Security advisories related to the June flaws emphasize the importance of promptly applying vendor patches and updates. Google’s bulletin instructs users and administrators to move devices to the June 2026 patch level or later. Cisco’s guidance provides fixed software releases for Unified CM and Unified CM Session Management Edition and recommends that customers upgrade to remediated versions as soon as practical. SolarWinds has directed Serv-U customers to install the updated release and has documented the conditions under which the vulnerability can be triggered, while CISA’s listing of CVE 2026 28318 in the Known Exploited Vulnerabilities catalog makes remediation a time-bound requirement for many U.S. federal agencies.

In addition to software updates, some advisories and third-party commentary recommend interim mitigations where immediate patching is not possible. These include restricting network access to affected services, placing them behind reverse proxies or application firewalls, and tightening authentication and logging on related systems. Enterprises are also being advised to verify their inventories of Android devices, unified communications deployments, and file transfer servers to ensure that all relevant assets receive the necessary updates and that no legacy or shadow systems remain exposed.
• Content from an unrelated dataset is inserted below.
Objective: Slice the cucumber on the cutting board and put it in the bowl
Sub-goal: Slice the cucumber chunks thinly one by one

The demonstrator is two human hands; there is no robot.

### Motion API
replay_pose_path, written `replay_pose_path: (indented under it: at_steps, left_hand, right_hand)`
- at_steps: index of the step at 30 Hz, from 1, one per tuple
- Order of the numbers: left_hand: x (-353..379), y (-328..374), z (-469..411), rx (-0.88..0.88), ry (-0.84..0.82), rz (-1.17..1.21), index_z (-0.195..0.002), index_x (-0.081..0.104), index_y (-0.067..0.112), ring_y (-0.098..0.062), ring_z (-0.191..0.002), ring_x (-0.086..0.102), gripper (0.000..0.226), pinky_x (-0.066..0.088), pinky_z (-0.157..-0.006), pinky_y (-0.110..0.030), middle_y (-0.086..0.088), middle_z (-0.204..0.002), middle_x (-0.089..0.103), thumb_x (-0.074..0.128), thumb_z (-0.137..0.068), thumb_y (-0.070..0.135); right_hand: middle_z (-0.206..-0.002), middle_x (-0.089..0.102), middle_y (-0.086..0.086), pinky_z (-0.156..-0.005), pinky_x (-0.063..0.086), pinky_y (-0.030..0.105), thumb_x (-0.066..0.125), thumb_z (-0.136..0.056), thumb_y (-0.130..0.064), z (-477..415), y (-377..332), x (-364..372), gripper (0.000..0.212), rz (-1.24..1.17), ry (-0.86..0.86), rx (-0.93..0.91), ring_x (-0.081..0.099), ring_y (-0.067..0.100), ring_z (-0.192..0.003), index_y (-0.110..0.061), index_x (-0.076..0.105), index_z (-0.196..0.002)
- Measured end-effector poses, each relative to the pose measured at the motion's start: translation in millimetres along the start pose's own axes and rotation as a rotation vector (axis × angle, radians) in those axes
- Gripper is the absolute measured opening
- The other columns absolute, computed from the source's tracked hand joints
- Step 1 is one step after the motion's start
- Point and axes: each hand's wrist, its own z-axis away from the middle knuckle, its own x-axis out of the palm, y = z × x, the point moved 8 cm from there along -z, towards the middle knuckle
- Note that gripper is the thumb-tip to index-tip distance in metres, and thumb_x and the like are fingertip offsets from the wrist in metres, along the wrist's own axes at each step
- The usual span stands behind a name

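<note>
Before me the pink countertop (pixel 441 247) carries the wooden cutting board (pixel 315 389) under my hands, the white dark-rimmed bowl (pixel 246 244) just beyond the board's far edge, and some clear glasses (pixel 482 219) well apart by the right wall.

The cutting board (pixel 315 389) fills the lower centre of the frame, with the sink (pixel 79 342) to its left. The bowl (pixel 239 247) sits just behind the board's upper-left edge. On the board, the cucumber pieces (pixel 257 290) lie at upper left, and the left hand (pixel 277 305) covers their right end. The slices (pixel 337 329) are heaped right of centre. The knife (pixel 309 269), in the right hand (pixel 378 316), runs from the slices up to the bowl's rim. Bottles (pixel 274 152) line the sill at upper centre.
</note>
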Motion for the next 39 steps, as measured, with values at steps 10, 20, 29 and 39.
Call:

Vendors and security organizations continue to publish technical details, detection guidance, and indicators associated with these vulnerabilities and their exploits. As information evolves, enterprises will be forced to adjust their patching priorities and monitoring strategies.

“Get your testing and patching in order now, the tsunami is already here,” Storms said. “There is no clever new answer here. It is the oldest one in the book. Patch your stuff. We are back to 2004 again, except this time the bug pile refills itself. AI has made finding flaws cheap and nearly endless, so the queue that already broke us is about to get much bigger,” he concluded.